The son of the factory owner Gustav Saure and his wife Luise, née Clever, received acting lessons from Margarethe Wellhoener in the early 1940s and made his debut at the Berlin Schillertheater in 1941 . In the same year he was engaged at the theater of the German-occupied Moravian city of Iglau during World War II , before he was drafted in 1942. Lothar served as a soldier until the end of the war in 1945 and returned to stages in Bavaria (Munich and Landshut) after the war. In addition, the artist also went on guest tours with veteran UFA stars Lil Dagover and Kristina Söderbaum .
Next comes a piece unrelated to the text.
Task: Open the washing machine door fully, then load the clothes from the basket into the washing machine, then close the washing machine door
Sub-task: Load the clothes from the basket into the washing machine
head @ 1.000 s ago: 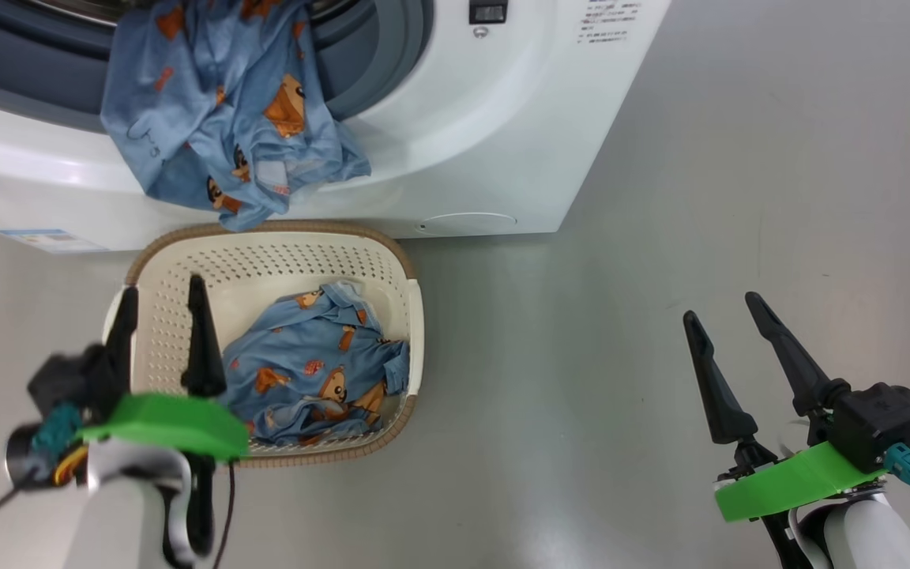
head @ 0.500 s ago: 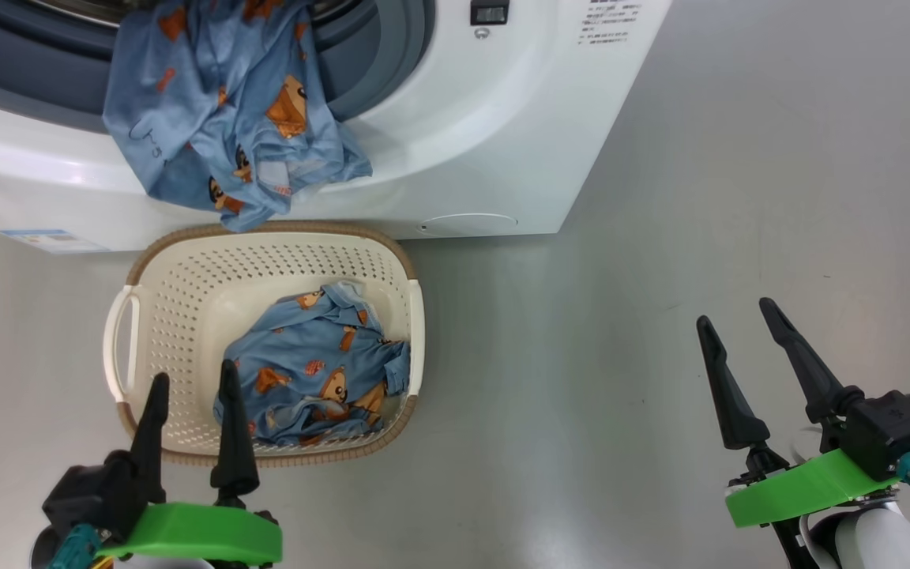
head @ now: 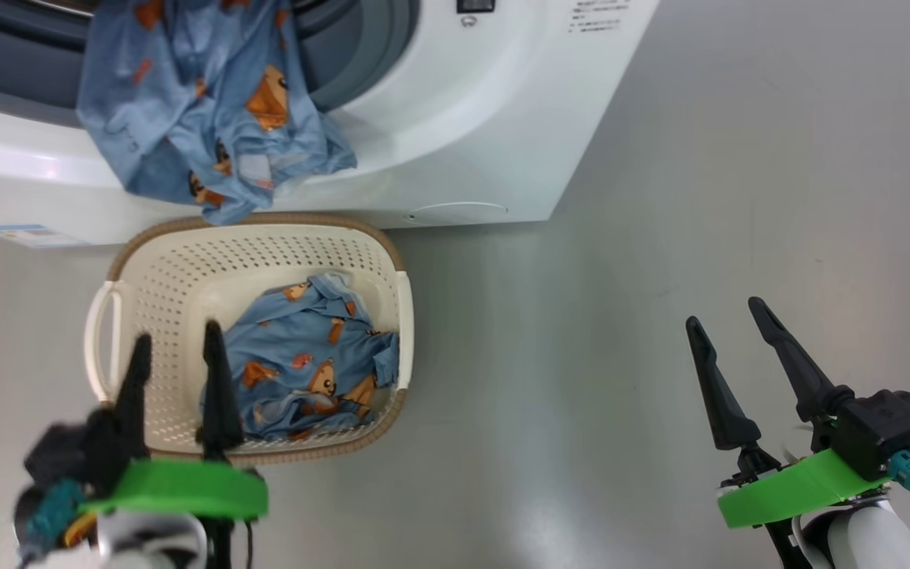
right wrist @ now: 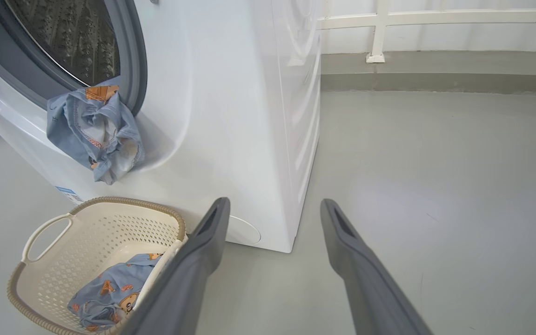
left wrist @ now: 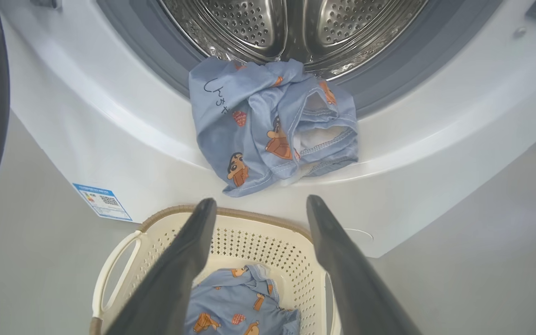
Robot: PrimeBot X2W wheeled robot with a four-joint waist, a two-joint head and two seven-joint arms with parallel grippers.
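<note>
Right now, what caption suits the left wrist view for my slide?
Open left gripper above the basket; a garment hangs out of the washing machine.

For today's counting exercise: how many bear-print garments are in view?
2. The first garment hangs over the rim of the washing machine opening; the second garment lies in the basket. More could be hidden under it or inside the drum.

The blue label (left wrist: 102, 201), lower left on the washing machine (left wrist: 86, 116) front: apparently a QR code, print unreadable. Hanging clothes (left wrist: 258, 121): black script marks, undeciphered.
</note>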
In 1951, the year in which he made his film debut alongside Hannelore Schroth in the comedic Zeitbild Kommen Sie am First by Just Scheu and Ernst Nebhut , Lothar accepted a call to Bremen. After only one season he moved to the Small Theater in the Zoo in Frankfurt am Main. From 1955 to 1958 he was engaged at the Hamburger Kammerspiele , from 1959 at the Junge Theater in Stuttgart. Other stage stops included the Hebbel Theater in Berlin, the Theater im Zimmer in Hamburg, the Düsseldorf Comedy , the Jagsthausen Festival , the City Theater Lucerne and, last season, the Theater am Dom in Cologne, the Theater an der Rott in Eggenfelden ( where he worked as a director ) and the Oberhausen Theater . Lothar's appearances in front of film and television cameras were of little significance; what is worth mentioning is his interpretation of the anti-Nazi resister Lieutenant Werner von Haeften in July 20 , Falk Harnack's reconstruction of the assassination attempt on Hitler in 1944. He was also sporadically speaking for various radio plays German broadcasters.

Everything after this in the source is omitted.